Things didn’t go as well in Brittany, though, as he failed to displace Fabien Audard in the first team, and was loaned back to Dijon the following summer after Lorient decided to place their faith in Benjamin Lecomte long-term. That loan became a permanent deal in the winter, with Reynet being used as a partial make-weight for the transfer of Romain Philippoteaux.
Humbled by being unable to succeed at Lorient, or with the U-21s, Reynet embraced this new move, and was named Ligue 2’s Goalkeeper of the Year last season, helping his first professional club win promotion back to the top flight. Even so, Reynet, doing well to bear in mind the frustration of his first season in Ligue 1, approached the current campaign with typical diffidence. On the subject of his perhaps being a leader for his club, given a lack of top-flight experience among his teammates, he told Foot 365:
“I wouldn’t say that. I don’t see things like that, even if I try to make the most of a situation. If I can support the young players, I will do so with pleasure, but I’m not going to try to play that role merely because I have more experience than them. I’m content to do what I do, while trying to help them a little when it’s useful. I can’t compare myself to Cédric Varrault, Florent Balmont or Marvin Martin, they have much more experience at a professional level; I will listen to them and pass on what is needed.”
That modesty, professionalism and quiet dedication recently saw Reynet’s contract extended through 2020, although whether that is to genuinely tie the player to the club or to extract a higher transfer fee should he leave is a matter of some debate.
Between the current campaign and last season, Reynet seems a different player, ready for a step up. Good in the air, and with the ball at his feet, Reynet isn’t the quickest, but he more than makes up for it with a strong aerial presence and good positioning, looking to his countryman Cédric Carrasso, as well as Manuel Neuer as role models.
That’s not to say that his shot-stopping ability is lacking, though, as he has pulled off some stunning saves this season, including in a scoreless draw with Bastia in October, where he made ten stops to earn what is increasingly looking a vital point against Dijon’s relegation rivals. Speaking to Winamax about that match, Reynet mused:
“In that type of match, you can feel a little invincible. But to be honest, I had my eyes on the scoreboard, waiting for the end of the match. Bastia really had a lot of chances, and it would have bothered me to concede a goal in the last five minutes.”

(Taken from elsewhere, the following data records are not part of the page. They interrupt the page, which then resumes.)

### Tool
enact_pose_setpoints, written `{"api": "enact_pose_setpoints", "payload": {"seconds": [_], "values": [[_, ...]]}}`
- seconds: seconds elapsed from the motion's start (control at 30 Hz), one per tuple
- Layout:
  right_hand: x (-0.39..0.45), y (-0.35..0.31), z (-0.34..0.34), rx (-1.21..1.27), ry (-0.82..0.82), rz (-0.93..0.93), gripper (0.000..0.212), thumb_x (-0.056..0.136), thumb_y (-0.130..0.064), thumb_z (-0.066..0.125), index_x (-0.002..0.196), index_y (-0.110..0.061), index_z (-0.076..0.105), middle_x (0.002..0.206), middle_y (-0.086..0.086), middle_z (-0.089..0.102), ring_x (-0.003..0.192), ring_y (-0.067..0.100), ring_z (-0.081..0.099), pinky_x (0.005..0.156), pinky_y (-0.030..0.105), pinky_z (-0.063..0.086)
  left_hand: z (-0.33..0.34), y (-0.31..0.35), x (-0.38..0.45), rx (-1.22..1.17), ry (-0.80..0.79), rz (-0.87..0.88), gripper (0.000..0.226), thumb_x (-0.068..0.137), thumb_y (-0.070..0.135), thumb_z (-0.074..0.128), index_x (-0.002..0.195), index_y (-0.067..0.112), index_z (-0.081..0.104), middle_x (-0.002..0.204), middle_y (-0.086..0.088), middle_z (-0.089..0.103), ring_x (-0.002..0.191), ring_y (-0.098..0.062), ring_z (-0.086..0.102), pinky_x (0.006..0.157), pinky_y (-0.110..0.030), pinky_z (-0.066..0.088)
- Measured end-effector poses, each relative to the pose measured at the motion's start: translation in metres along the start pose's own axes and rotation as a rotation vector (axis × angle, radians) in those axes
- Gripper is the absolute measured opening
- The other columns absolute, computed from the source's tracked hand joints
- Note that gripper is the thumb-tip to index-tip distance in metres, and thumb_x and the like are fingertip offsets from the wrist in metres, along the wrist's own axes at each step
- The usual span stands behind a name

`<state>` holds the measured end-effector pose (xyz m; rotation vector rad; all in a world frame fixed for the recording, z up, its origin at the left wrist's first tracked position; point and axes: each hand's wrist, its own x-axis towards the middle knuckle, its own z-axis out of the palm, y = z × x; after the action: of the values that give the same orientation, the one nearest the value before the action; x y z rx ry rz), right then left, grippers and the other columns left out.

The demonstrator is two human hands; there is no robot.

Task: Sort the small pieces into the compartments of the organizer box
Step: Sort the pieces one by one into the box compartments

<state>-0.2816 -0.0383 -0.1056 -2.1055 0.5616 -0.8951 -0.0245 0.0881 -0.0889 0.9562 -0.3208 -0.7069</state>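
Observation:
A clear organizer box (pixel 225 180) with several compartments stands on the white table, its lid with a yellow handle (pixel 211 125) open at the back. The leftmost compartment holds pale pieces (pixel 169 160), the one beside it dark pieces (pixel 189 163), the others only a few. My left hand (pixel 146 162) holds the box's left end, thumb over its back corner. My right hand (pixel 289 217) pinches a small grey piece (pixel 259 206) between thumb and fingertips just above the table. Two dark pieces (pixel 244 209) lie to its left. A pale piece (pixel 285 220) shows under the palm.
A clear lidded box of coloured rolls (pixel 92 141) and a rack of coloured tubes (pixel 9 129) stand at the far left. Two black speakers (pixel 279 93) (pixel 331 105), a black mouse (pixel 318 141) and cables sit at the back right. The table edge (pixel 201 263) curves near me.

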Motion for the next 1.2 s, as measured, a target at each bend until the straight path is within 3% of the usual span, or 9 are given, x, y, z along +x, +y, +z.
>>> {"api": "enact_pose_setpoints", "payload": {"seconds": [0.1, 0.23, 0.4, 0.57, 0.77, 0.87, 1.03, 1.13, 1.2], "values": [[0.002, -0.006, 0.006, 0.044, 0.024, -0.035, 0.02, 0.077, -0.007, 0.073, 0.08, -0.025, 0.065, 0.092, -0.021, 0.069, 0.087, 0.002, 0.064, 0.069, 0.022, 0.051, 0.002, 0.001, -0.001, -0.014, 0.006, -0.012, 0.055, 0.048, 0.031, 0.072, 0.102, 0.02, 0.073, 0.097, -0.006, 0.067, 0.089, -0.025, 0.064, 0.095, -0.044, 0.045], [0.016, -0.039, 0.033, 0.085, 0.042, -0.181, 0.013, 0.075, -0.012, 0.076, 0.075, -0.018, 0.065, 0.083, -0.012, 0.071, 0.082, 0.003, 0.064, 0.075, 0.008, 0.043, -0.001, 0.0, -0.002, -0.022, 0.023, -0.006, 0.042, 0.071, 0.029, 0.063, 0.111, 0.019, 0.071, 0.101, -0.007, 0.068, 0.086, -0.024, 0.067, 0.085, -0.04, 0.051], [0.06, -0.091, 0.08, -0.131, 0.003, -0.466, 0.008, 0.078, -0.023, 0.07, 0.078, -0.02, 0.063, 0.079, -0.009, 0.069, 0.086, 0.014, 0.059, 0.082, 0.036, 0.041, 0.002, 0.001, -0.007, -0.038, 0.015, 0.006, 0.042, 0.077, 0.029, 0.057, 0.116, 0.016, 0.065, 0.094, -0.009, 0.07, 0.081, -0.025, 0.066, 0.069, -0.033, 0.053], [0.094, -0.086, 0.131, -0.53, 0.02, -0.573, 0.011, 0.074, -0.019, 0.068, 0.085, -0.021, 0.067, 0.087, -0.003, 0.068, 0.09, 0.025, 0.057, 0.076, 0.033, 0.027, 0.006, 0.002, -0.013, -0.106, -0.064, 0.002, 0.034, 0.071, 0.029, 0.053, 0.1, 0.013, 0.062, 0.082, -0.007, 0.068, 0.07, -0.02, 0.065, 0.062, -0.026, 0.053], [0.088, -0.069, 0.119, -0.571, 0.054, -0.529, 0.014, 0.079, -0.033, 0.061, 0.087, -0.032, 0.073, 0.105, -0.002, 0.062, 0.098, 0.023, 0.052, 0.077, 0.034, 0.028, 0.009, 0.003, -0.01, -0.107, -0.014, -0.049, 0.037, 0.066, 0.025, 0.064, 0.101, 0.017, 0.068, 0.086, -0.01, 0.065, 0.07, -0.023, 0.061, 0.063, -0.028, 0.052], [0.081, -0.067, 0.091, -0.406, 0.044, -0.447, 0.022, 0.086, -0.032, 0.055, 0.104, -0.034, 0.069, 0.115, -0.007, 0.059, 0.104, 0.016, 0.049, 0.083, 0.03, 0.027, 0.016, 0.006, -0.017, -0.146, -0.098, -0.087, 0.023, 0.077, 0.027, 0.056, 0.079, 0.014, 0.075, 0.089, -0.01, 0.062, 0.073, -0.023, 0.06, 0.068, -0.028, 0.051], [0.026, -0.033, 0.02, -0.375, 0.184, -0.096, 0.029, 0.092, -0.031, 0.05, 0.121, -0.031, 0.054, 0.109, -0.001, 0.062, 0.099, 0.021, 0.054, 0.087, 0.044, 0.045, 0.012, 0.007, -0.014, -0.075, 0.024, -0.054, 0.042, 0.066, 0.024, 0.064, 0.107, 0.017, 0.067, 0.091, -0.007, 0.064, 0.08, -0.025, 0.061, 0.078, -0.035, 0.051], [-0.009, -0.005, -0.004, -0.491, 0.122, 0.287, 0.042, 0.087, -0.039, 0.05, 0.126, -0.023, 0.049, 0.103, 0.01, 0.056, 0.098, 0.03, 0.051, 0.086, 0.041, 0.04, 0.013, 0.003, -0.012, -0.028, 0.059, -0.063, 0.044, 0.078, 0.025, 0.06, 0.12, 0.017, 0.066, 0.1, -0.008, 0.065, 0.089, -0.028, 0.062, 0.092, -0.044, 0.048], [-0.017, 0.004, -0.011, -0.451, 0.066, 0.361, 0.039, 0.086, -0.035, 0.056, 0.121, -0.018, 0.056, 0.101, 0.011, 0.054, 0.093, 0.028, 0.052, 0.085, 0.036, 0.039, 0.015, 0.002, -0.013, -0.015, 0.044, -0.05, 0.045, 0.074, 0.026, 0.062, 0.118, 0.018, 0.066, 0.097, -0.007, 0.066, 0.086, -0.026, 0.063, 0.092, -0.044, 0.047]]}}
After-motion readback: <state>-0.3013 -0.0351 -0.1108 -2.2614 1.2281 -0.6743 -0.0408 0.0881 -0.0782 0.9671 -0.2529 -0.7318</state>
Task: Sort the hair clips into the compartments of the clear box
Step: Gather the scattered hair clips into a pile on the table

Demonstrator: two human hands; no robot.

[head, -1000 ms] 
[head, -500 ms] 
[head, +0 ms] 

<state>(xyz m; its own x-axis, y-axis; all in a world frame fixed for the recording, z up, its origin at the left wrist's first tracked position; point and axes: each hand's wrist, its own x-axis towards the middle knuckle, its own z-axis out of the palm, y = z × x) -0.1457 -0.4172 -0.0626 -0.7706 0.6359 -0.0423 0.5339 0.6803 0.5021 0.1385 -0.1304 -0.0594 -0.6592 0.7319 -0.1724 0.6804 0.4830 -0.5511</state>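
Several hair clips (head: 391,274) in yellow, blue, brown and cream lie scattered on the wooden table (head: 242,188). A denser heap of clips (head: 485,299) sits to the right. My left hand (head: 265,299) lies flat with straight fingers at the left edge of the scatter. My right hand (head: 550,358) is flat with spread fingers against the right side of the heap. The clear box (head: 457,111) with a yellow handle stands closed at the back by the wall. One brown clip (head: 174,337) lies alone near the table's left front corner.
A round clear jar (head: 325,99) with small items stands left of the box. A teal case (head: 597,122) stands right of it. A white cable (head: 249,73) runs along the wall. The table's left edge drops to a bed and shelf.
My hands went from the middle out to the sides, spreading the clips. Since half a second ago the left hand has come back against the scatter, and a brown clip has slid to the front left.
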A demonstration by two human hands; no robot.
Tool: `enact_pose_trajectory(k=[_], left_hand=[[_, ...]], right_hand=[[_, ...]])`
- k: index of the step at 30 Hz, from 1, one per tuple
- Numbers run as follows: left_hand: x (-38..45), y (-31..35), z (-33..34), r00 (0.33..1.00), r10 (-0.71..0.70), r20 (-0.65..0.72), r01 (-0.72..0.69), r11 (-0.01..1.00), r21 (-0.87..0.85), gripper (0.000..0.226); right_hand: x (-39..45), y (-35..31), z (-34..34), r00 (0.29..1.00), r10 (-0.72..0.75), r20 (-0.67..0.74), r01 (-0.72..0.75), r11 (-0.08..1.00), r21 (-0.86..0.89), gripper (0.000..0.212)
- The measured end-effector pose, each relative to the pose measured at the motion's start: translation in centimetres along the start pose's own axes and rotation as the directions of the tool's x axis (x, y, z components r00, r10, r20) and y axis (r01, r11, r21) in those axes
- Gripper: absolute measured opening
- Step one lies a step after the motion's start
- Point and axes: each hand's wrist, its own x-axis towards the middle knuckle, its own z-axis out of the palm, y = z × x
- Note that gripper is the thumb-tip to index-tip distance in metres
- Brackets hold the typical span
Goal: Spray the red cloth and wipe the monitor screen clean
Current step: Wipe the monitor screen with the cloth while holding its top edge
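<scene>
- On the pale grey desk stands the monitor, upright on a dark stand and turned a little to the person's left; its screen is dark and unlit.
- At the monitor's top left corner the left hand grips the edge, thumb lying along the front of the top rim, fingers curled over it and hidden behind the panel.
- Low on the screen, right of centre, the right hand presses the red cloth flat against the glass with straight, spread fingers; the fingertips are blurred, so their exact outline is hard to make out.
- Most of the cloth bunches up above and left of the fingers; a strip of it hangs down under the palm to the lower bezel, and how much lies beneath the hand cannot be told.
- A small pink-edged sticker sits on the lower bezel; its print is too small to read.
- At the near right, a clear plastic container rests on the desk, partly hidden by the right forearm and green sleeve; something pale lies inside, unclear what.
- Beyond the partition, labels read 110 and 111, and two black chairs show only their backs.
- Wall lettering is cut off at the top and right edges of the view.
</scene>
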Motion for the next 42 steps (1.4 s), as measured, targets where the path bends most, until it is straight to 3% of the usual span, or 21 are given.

If Reynet does move on this summer, whether through his own ambitions or to fit the motives of a club bigger than Dijon, his rare combination of professional play and self-effacing demeanor make for a player whose development, both on the pitch and off, have begun to reach the potential Dijon had initially seen in him.
With the likes of Rennes in the hunt for a new goalkeeper come the summer, Reynet should have no shortage of suitors, and is sure to impress whether it’s at the Stade des Poussots or elsewhere.